- [Description of the task] A single number is required: the count of lines in the entries below that include the word "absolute".

- [Exercise data]
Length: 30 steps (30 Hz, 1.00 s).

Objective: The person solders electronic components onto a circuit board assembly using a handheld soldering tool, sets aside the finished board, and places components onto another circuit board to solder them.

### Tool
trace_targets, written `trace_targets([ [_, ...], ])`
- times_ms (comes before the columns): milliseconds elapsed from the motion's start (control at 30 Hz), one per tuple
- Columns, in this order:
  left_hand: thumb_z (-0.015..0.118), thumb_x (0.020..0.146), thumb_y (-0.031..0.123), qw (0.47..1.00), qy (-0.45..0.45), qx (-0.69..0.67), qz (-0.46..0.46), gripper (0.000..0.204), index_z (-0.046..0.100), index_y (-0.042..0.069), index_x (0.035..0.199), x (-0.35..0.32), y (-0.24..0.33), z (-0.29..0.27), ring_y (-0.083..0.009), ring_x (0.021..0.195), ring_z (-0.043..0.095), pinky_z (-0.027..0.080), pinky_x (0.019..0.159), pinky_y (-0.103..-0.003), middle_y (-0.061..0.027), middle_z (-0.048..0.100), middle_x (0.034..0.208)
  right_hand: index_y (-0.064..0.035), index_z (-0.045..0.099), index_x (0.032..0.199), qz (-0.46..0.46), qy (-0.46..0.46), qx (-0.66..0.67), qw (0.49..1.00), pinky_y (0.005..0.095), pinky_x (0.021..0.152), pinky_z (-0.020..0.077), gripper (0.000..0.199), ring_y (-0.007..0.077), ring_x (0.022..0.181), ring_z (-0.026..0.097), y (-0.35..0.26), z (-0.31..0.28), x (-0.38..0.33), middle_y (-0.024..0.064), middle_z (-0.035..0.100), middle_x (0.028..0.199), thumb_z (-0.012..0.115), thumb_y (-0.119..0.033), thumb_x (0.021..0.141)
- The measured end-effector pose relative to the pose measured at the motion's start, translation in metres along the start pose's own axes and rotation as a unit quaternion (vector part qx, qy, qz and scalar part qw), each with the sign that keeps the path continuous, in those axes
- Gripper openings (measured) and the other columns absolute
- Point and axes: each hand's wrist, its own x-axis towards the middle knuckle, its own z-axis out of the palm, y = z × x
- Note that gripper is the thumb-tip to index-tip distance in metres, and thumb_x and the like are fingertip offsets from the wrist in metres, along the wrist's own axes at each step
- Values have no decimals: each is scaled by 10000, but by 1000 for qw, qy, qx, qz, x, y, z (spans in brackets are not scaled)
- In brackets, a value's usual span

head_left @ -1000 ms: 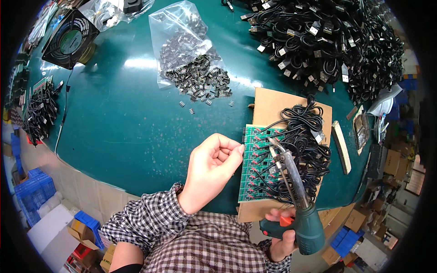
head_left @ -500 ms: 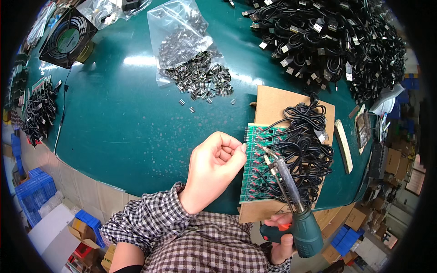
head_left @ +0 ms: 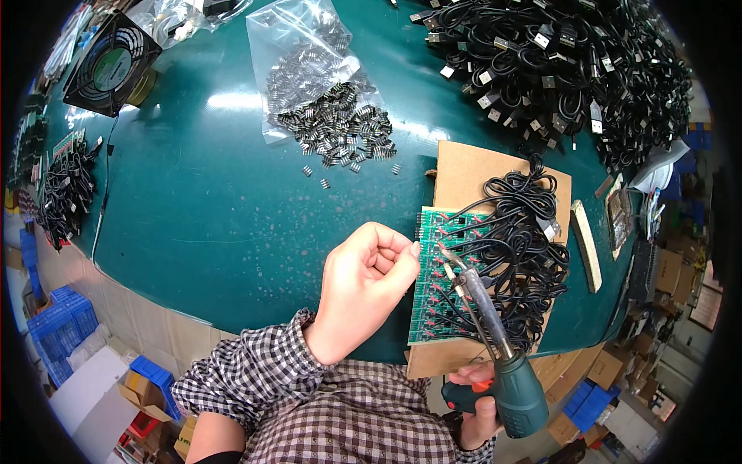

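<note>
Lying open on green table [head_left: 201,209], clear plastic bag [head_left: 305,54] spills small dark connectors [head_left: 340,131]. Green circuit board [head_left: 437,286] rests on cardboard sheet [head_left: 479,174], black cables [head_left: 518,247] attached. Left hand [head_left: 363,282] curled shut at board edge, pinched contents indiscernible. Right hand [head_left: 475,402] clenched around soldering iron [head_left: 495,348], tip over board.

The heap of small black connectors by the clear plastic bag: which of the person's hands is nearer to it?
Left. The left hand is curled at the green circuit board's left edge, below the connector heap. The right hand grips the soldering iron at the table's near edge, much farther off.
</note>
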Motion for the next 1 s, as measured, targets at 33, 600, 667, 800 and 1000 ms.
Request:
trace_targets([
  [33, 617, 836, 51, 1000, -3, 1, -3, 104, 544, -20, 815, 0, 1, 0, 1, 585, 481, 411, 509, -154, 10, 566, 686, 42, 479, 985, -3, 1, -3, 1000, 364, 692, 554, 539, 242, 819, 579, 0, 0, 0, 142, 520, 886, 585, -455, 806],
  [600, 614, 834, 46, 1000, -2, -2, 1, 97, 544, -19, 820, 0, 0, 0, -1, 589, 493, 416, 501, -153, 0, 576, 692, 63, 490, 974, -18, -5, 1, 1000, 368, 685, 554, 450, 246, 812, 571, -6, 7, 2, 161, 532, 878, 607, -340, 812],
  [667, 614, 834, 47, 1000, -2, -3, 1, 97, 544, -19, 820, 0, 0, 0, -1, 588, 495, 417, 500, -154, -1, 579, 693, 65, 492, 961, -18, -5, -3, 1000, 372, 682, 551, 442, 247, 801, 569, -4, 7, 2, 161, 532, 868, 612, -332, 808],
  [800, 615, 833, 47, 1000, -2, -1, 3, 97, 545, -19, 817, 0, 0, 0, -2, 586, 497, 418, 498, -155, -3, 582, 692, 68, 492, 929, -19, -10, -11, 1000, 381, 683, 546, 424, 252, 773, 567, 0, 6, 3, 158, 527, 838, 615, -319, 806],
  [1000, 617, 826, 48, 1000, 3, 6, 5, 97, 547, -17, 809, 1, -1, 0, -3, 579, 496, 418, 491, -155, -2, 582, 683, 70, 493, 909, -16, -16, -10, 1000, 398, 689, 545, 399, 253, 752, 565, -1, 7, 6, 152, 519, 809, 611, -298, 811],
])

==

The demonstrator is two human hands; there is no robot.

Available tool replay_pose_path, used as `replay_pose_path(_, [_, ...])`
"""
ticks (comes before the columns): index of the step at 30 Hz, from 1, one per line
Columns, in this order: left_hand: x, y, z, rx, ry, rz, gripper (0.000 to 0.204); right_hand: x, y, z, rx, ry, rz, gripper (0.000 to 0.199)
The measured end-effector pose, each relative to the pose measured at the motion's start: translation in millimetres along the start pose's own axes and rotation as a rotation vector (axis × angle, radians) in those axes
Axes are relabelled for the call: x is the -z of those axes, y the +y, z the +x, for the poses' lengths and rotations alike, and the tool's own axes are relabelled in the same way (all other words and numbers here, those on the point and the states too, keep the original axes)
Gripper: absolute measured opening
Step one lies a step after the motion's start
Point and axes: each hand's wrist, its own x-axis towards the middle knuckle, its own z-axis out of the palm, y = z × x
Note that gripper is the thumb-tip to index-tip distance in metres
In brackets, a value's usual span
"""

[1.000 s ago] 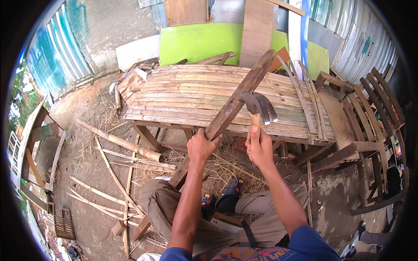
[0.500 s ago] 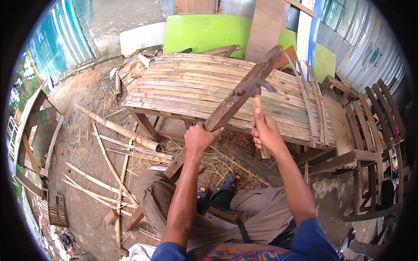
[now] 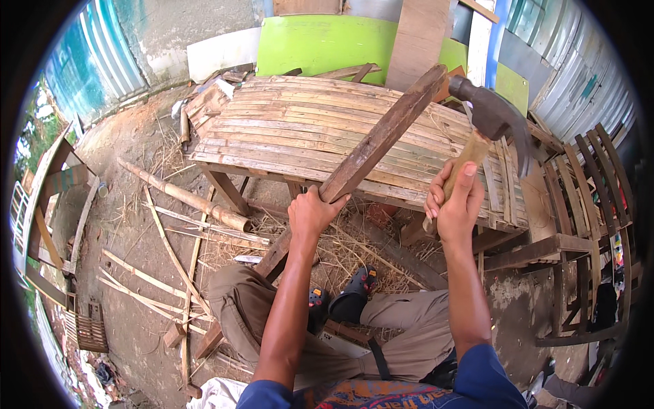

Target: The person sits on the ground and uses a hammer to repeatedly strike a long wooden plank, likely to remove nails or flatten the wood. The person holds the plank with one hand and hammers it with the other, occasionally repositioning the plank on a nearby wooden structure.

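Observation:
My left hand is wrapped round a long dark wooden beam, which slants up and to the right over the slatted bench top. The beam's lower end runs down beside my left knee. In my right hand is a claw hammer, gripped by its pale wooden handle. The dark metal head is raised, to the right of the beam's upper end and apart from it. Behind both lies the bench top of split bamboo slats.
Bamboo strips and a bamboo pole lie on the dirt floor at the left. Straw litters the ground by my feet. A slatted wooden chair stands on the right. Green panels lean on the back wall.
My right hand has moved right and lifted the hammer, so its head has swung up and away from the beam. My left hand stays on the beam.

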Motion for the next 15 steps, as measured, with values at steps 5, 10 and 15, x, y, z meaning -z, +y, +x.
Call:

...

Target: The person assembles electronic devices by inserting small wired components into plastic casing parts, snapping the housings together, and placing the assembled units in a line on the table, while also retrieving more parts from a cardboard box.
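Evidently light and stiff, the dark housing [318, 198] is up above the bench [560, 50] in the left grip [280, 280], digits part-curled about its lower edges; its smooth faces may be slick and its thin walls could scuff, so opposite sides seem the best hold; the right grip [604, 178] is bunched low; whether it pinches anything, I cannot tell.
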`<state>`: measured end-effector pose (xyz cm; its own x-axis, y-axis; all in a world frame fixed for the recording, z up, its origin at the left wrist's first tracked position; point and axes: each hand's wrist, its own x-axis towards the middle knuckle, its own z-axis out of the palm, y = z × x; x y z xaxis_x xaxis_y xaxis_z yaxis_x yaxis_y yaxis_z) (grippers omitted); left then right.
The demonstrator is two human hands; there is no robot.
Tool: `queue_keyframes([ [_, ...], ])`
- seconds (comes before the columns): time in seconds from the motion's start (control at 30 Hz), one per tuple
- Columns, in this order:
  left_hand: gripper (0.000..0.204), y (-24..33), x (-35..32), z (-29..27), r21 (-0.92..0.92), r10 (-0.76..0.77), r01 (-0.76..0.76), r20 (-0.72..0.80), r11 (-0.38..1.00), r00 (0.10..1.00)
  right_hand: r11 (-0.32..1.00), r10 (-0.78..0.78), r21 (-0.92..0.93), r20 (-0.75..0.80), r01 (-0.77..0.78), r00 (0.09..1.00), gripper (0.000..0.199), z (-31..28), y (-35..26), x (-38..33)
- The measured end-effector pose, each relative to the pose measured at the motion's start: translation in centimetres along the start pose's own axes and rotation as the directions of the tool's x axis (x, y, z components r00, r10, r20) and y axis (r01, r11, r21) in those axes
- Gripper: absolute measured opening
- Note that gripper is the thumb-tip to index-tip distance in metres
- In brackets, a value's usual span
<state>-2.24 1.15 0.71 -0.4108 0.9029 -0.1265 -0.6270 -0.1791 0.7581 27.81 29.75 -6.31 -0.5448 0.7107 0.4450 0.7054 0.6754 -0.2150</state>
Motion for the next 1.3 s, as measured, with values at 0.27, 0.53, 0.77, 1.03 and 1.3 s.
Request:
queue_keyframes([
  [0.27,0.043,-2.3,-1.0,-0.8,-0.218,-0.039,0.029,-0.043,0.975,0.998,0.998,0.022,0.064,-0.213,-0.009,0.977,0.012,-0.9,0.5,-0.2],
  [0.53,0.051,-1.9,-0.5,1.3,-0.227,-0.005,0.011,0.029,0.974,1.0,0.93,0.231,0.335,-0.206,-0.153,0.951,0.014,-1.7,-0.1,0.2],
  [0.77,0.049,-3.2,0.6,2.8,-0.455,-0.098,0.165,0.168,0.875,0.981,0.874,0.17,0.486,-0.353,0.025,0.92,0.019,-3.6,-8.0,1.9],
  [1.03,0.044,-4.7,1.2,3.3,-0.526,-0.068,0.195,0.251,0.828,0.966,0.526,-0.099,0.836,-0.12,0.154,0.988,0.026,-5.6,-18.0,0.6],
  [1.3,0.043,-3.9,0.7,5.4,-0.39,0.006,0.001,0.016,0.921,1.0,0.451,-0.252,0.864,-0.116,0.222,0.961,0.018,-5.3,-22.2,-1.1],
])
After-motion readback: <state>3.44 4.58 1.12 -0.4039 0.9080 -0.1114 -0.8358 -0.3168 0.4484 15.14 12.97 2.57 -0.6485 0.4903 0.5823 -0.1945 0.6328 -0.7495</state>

- [Task result] 3